Jason - Wow. Very good comments. I agree wholeheartedly with every detail you mentioned, but still disagree as a whole from a people first standpoint.
I completely understand the security implications (we're dealing with this on our current project), and I also know it's no joke to route that e-mail to the correct place whether automated or by hand.
The problem I see is that a business is using a method to communicate and then cutting off the conversation. In the case of security focused sites, unfortanately, I think forcing people to login is the only option for the time being.
However, there are many cases where these emails having nothing to do with security, it's simply a business that doesn't want me to communicate with them with the same ease that that they communicate with me.
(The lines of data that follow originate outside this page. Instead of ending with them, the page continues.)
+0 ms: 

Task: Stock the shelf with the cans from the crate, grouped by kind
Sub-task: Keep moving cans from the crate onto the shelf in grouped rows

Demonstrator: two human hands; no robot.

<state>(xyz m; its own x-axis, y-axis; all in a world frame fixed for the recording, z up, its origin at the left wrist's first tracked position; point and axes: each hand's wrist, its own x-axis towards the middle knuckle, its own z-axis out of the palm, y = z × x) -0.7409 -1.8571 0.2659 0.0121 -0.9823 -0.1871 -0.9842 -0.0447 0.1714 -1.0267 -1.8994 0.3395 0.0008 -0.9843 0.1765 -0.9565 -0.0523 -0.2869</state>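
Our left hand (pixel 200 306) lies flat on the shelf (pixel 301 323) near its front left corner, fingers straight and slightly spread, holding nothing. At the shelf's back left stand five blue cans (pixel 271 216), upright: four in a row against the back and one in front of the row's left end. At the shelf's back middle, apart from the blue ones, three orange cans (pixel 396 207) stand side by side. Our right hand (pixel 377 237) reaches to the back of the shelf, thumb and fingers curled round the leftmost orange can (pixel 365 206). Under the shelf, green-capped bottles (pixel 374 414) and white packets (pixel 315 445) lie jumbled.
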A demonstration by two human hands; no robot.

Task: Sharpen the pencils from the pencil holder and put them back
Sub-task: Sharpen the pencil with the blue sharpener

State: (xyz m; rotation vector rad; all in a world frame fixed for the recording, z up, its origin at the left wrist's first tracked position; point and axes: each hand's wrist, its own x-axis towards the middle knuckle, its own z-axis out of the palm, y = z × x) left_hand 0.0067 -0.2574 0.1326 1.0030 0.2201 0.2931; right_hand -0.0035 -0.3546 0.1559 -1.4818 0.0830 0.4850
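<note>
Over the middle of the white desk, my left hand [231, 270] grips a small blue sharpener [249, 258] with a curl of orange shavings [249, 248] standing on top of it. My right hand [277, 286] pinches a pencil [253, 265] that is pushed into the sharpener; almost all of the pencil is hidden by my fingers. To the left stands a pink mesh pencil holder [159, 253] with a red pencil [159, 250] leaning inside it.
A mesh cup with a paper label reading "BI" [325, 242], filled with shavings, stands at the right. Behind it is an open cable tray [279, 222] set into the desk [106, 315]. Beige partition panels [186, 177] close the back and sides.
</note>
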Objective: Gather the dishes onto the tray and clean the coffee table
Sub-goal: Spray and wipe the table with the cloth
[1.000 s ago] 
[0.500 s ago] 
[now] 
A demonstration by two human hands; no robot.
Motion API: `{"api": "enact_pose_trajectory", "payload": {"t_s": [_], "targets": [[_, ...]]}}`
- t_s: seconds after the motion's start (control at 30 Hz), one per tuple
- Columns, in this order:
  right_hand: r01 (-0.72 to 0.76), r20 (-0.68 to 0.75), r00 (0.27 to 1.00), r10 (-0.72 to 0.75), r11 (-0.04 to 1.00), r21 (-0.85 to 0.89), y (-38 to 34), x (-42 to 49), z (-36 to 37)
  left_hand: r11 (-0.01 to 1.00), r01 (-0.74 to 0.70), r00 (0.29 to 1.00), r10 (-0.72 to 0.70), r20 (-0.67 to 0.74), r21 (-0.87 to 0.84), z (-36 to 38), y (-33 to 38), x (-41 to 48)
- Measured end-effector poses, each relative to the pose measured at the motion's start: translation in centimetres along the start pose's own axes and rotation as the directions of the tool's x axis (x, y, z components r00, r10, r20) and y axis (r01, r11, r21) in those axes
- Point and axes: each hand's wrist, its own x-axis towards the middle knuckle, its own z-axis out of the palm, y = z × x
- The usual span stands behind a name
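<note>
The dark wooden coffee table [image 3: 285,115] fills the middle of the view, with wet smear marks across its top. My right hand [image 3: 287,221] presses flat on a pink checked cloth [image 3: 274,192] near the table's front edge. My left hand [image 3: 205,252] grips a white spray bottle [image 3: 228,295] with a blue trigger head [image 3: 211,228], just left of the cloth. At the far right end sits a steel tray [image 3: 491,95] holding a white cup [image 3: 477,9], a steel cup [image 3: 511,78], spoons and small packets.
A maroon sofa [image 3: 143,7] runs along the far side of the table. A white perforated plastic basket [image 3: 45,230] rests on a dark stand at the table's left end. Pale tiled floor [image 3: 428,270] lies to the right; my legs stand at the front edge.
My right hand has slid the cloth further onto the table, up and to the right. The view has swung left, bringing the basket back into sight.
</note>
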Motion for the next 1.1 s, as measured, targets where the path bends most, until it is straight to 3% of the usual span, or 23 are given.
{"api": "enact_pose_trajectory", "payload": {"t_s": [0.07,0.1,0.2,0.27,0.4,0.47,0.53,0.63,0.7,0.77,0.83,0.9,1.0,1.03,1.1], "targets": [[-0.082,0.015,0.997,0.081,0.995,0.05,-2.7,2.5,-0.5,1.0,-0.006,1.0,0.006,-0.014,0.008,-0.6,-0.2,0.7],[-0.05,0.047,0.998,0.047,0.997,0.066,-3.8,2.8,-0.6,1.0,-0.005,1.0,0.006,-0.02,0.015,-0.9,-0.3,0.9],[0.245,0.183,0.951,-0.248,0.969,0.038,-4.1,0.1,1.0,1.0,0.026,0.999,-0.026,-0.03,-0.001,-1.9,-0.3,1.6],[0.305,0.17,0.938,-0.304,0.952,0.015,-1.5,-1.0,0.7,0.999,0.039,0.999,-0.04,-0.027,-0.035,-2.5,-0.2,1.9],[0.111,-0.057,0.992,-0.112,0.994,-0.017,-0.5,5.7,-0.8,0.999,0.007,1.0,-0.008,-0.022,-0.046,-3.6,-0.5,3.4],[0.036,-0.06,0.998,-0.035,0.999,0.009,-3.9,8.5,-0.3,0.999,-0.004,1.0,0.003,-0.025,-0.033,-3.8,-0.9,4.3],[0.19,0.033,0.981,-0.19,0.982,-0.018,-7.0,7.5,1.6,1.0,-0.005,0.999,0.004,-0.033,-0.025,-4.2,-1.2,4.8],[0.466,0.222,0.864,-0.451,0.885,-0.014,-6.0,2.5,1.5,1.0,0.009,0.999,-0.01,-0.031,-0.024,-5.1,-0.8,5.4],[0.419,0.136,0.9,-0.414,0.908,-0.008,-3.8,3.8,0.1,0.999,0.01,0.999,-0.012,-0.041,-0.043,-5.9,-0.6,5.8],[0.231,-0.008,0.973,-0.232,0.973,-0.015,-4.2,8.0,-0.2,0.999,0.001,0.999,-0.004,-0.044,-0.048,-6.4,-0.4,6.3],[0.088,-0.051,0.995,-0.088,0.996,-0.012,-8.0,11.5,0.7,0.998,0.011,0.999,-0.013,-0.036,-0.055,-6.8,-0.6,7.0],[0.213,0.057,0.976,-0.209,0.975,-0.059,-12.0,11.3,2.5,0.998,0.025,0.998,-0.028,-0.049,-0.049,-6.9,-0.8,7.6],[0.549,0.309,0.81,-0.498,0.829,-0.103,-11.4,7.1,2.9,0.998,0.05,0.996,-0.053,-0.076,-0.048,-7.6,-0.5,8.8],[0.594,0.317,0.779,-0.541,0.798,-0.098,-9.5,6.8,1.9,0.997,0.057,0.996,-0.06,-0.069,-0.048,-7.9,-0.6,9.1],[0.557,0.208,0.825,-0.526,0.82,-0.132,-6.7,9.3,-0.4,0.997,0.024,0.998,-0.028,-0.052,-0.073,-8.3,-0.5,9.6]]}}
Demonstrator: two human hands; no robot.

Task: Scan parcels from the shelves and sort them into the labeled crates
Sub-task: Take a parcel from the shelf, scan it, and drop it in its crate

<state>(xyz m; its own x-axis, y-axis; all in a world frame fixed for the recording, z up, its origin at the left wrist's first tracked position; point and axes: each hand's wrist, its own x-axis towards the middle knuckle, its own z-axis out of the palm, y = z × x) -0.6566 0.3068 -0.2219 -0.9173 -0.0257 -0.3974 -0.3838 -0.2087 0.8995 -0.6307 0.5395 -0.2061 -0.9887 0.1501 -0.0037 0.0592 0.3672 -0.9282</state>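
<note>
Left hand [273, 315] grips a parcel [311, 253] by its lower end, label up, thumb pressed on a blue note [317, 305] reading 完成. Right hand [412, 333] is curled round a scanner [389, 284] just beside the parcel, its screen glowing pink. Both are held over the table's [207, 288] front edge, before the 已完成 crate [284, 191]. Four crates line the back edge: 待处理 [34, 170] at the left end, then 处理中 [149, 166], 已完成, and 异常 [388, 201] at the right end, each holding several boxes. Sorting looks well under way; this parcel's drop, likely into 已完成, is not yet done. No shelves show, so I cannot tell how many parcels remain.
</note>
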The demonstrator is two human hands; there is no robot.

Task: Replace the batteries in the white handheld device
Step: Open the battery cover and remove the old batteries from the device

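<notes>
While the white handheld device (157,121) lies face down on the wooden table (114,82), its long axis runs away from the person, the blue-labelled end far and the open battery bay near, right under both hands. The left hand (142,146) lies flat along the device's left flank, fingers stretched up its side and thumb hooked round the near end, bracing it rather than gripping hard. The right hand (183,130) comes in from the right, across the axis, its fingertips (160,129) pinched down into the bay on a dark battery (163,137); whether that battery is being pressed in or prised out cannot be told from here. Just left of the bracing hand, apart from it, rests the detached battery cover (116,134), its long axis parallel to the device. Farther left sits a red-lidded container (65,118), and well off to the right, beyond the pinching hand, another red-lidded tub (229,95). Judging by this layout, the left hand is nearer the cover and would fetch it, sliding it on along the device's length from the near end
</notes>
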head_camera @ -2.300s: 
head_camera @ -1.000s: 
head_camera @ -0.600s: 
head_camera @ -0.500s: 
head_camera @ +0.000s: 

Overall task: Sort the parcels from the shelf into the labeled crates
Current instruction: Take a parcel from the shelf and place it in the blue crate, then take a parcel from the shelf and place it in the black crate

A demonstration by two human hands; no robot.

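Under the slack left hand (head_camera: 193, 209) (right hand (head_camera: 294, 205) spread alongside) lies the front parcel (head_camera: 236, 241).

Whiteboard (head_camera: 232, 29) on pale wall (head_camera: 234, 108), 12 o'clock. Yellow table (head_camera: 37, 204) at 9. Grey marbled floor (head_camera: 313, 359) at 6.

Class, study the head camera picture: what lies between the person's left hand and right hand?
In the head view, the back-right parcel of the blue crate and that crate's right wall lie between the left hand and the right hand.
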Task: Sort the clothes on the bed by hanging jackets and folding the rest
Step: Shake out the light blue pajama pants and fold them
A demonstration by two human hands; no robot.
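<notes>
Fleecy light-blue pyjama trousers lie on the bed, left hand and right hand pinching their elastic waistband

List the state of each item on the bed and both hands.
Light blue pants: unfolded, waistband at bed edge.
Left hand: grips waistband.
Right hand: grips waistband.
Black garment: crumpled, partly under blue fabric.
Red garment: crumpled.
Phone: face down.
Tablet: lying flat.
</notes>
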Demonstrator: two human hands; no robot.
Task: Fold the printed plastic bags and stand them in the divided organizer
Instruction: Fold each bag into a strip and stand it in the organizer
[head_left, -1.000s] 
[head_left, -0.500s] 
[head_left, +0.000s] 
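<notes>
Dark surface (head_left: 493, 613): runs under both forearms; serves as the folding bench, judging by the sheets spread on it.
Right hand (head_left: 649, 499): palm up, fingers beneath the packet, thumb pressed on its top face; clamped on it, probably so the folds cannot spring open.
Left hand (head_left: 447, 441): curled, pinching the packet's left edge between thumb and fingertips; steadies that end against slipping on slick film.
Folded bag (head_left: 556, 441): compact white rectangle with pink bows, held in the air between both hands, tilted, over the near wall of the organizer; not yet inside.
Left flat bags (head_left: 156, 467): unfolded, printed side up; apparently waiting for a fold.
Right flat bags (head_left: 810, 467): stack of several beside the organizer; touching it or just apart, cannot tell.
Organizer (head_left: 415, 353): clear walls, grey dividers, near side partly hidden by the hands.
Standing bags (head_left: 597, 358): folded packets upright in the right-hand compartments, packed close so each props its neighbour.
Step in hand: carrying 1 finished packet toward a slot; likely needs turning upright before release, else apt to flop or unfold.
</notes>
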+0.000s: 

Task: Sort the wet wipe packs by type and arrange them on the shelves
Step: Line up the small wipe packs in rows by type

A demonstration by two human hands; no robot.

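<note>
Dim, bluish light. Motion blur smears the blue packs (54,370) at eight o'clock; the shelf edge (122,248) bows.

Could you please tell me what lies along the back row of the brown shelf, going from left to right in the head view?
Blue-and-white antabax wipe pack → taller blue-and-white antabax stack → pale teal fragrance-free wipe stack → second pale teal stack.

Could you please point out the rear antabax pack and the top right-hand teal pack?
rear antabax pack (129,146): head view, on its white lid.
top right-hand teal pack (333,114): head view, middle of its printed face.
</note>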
Also, if people reply to that address, from a customer service standpoing, would you rather have an error e-mail sent back to them, or have somebody in the company somewhere actually receive the e-mail and do something with it. Or just have it feed back into the system. If people want to send their personal information, there's nothing you can do about that outside of education.
In the end, communication is two ways, and enabling that communication is the responsibility of the business. It's not necessarily easy or cheap, but there is a difference when someone does it right.
By the way, thanks for the effort in making such a strong explanation for why it is good.